**Try it**
Nothing but the lines from the one containing "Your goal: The" through the one containing "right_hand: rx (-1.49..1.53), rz", both included, should be given again, each exactly as written below.

══════

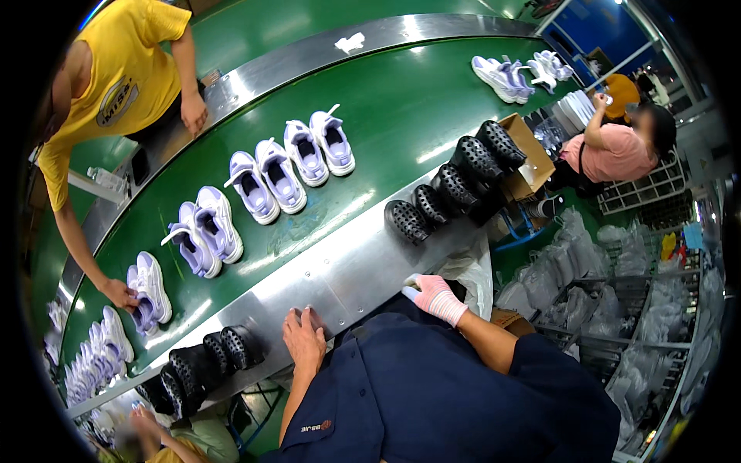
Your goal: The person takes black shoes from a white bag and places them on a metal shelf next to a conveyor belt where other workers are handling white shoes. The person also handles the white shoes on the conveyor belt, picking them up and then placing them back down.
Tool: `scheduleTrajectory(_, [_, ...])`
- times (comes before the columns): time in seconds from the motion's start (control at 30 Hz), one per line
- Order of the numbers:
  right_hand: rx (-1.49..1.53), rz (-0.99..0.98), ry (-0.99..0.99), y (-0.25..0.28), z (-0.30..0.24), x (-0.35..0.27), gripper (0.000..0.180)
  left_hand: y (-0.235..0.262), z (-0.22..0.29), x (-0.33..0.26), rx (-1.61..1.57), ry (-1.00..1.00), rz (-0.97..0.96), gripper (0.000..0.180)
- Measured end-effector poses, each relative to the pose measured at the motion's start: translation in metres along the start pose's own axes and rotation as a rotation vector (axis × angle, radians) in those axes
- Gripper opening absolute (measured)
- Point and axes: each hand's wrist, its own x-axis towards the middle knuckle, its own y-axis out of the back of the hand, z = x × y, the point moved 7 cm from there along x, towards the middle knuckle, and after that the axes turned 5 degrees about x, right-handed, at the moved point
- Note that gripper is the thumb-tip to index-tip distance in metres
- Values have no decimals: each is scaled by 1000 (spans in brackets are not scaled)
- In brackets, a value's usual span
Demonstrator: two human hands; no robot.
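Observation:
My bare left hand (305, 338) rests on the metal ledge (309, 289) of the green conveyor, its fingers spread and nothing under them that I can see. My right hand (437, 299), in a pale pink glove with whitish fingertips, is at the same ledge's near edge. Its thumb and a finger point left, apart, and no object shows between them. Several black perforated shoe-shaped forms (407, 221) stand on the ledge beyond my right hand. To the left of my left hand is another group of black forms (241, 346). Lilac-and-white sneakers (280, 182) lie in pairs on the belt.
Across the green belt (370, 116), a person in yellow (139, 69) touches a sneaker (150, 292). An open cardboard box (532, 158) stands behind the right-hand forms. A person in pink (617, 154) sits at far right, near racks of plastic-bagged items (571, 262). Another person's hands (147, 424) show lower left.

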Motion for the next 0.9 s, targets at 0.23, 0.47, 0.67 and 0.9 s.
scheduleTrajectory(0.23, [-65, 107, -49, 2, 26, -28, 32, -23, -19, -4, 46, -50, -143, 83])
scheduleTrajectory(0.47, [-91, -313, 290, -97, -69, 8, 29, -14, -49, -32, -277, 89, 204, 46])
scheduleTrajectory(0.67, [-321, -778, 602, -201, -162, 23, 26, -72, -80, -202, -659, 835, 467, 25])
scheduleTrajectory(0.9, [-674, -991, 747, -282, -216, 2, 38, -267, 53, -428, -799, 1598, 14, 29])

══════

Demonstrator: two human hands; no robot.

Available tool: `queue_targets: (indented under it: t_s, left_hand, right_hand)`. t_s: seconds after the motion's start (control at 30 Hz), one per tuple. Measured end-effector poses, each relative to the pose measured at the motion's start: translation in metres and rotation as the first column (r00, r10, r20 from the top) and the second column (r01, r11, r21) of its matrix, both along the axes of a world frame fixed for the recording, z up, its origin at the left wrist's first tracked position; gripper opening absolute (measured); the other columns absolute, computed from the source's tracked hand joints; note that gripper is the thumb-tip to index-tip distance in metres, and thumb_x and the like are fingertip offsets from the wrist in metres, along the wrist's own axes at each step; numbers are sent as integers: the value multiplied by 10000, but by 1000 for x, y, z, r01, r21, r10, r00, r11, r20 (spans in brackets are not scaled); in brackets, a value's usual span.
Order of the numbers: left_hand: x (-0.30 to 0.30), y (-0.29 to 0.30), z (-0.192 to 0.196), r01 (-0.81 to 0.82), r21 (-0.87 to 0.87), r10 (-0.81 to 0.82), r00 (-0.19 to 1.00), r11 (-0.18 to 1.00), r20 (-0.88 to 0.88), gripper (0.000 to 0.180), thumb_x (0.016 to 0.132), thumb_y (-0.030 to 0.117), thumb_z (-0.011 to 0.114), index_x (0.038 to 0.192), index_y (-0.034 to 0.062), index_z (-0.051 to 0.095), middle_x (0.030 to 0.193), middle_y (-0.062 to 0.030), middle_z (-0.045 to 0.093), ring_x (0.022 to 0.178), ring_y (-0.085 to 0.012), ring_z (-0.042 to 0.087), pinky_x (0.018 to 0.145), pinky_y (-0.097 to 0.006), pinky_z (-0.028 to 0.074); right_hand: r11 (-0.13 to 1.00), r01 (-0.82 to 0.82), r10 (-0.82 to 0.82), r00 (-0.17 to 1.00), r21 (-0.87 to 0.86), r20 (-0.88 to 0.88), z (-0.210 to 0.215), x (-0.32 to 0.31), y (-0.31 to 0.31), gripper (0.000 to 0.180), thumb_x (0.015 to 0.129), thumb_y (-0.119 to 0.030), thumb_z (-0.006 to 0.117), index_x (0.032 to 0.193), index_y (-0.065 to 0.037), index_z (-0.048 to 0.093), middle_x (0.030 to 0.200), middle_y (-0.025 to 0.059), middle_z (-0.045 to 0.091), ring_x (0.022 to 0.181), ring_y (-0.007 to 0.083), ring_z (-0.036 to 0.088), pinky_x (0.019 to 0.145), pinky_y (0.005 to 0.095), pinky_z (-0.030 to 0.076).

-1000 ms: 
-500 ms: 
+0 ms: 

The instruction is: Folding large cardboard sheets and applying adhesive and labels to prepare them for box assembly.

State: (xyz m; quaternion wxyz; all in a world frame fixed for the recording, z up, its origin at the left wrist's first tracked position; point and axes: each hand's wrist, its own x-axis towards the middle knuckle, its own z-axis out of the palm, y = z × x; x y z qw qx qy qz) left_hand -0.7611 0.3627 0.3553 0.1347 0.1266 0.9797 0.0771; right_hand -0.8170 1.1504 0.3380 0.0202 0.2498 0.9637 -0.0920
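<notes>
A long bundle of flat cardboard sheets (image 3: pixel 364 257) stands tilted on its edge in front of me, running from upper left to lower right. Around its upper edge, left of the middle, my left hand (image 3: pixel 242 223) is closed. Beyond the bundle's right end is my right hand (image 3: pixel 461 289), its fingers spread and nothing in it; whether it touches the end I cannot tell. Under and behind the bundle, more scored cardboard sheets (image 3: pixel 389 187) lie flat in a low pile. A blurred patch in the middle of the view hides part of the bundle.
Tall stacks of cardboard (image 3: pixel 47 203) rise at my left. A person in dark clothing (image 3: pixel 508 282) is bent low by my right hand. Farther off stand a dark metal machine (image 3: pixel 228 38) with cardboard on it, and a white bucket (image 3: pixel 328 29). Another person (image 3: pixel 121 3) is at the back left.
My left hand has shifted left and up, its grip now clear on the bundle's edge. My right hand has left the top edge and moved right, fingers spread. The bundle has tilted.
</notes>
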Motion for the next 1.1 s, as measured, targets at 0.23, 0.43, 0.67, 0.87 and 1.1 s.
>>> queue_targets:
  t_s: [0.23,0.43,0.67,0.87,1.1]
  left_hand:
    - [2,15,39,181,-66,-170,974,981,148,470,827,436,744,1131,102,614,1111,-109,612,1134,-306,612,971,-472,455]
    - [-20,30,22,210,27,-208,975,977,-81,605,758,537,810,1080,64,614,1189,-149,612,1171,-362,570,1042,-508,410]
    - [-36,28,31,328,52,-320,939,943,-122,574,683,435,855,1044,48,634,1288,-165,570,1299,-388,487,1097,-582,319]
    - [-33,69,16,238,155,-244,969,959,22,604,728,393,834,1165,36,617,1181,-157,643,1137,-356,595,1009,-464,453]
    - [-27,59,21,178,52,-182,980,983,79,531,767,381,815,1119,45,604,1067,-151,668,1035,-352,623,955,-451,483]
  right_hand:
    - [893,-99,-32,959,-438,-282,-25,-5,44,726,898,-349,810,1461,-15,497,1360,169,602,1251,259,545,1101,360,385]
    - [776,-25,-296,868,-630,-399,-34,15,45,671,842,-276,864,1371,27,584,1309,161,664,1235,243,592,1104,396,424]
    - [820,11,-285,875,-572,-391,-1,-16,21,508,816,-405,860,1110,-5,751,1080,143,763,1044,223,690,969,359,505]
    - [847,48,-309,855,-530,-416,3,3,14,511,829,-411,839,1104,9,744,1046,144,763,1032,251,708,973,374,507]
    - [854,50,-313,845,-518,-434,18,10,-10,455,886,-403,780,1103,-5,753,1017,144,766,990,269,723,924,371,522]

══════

**Result of this task**
Your goal: The person takes black shoes from a white bag and places them on a metal shelf next to a conveyor belt where other workers are handling white shoes. The person also handles the white shoes on the conveyor belt, picking them up and then placing them back down.
Tool: `scheduleTrajectory(_, [_, ...])`
- times (comes before the columns): time in seconds from the motion's start (control at 30 Hz), one per line
- Order of the numbers:
  right_hand: rx (-1.49..1.53), rz (-0.99..0.98), ry (-0.99..0.99), y (-0.25..0.28), z (-0.30..0.24), x (-0.35..0.27), gripper (0.000..0.180)

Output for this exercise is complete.